WORK INSTRUCTION
Copy the whole listing below exactly, with nothing left out.

DATA BLOCK
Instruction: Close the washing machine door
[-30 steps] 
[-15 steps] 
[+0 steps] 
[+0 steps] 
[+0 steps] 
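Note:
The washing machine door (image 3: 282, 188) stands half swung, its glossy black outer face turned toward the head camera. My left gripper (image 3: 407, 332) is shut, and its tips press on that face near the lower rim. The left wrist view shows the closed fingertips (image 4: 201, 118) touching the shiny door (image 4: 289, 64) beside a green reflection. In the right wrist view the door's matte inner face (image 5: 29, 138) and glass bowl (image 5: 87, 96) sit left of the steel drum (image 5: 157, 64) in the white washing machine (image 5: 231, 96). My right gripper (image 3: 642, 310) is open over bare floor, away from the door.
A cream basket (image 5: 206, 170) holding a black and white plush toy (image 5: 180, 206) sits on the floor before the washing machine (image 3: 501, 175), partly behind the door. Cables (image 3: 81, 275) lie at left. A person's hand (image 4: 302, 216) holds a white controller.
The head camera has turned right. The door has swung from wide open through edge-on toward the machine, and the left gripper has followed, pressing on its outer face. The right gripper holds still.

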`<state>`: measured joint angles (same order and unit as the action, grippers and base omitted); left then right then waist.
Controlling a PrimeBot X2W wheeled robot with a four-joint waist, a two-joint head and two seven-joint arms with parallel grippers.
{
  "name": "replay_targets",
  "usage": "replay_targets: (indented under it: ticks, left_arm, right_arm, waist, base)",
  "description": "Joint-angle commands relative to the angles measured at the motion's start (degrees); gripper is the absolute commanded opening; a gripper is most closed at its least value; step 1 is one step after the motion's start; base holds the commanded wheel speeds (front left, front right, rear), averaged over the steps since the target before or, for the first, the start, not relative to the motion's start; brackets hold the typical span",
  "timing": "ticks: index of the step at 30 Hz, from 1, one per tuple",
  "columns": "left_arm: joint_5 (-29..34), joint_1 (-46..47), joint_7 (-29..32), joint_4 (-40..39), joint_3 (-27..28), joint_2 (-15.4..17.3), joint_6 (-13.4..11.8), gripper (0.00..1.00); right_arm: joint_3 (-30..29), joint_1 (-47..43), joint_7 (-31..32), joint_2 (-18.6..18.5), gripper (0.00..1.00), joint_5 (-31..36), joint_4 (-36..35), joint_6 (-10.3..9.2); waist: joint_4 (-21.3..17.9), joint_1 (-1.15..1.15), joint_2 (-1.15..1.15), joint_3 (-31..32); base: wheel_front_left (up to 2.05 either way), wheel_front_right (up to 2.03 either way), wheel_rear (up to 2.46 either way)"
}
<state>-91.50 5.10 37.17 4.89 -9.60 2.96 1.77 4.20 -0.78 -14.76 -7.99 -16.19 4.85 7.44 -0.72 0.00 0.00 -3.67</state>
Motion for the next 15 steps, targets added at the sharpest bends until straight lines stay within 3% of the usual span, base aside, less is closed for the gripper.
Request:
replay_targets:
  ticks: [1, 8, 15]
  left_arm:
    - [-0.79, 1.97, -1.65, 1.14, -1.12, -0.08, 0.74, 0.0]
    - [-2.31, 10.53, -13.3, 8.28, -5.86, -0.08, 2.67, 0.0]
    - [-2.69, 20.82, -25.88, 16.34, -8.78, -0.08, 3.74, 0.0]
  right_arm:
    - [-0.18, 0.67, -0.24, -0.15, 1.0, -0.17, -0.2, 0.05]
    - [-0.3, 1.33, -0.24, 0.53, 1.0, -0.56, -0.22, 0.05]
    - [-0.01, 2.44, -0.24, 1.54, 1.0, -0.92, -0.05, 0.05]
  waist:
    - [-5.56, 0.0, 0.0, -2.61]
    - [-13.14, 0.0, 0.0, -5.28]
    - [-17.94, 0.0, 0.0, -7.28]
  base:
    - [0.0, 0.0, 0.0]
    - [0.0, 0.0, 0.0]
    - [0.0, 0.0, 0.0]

SOLVED EXERCISE
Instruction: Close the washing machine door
[-30 steps] 
[-15 steps] 
[+0 steps] 
[+0 steps] 
[+0 steps] 
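Note:
The washing machine door (image 3: 282, 188) stands half swung, its glossy black outer face turned toward the head camera. My left gripper (image 3: 407, 332) is shut, and its tips press on that face near the lower rim. The left wrist view shows the closed fingertips (image 4: 201, 118) touching the shiny door (image 4: 289, 64) beside a green reflection. In the right wrist view the door's matte inner face (image 5: 29, 138) and glass bowl (image 5: 87, 96) sit left of the steel drum (image 5: 157, 64) in the white washing machine (image 5: 231, 96). My right gripper (image 3: 642, 310) is open over bare floor, away from the door.
A cream basket (image 5: 206, 170) holding a black and white plush toy (image 5: 180, 206) sits on the floor before the washing machine (image 3: 501, 175), partly behind the door. Cables (image 3: 81, 275) lie at left. A person's hand (image 4: 302, 216) holds a white controller.
The head camera has turned right. The door has swung from wide open through edge-on toward the machine, and the left gripper has followed, pressing on its outer face. The right gripper holds still.
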
`<state>`: measured joint angles (same order and unit as the action, grippers and base omitted); left then right then waist.
Controlling a PrimeBot X2W wheeled robot with a four-joint waist, a two-joint head and two seven-joint arms with parallel grippers.
{
  "name": "replay_targets",
  "usage": "replay_targets: (indented under it: ticks, left_arm, right_arm, waist, base)",
  "description": "Joint-angle commands relative to the angles measured at the motion's start (degrees); gripper is the absolute commanded opening; a gripper is most closed at its least value; step 1 is one step after the motion's start; base holds the commanded wheel speeds (front left, front right, rear), averaged over the steps since the target before or, for the first, the start, not relative to the motion's start; brackets hold the typical span",
  "timing": "ticks: index of the step at 30 Hz, from 1, one per tuple",
  "columns": "left_arm: joint_5 (-29..34), joint_1 (-46..47), joint_7 (-29..32), joint_4 (-40..39), joint_3 (-27..28), joint_2 (-15.4..17.3), joint_6 (-13.4..11.8), gripper (0.00..1.00); right_arm: joint_3 (-30..29), joint_1 (-47..43), joint_7 (-31..32), joint_2 (-18.6..18.5), gripper (0.00..1.00), joint_5 (-31..36), joint_4 (-36..35), joint_6 (-10.3..9.2); waist: joint_4 (-21.3..17.9), joint_1 (-1.15..1.15), joint_2 (-1.15..1.15), joint_3 (-31..32); base: wheel_front_left (up to 2.05 either way), wheel_front_right (up to 2.03 either way), wheel_rear (up to 2.46 either way)"
}
<state>-91.50 5.10 37.17 4.89 -9.60 2.96 1.77 4.20 -0.78 -14.76 -7.99 -16.19 4.85 7.44 -0.72 0.00 0.00 -3.67</state>
Motion for the next 15 steps, targets added at the sharpest bends until straight lines stay within 3% of the usual span, base aside, less is closed for the gripper.
Request:
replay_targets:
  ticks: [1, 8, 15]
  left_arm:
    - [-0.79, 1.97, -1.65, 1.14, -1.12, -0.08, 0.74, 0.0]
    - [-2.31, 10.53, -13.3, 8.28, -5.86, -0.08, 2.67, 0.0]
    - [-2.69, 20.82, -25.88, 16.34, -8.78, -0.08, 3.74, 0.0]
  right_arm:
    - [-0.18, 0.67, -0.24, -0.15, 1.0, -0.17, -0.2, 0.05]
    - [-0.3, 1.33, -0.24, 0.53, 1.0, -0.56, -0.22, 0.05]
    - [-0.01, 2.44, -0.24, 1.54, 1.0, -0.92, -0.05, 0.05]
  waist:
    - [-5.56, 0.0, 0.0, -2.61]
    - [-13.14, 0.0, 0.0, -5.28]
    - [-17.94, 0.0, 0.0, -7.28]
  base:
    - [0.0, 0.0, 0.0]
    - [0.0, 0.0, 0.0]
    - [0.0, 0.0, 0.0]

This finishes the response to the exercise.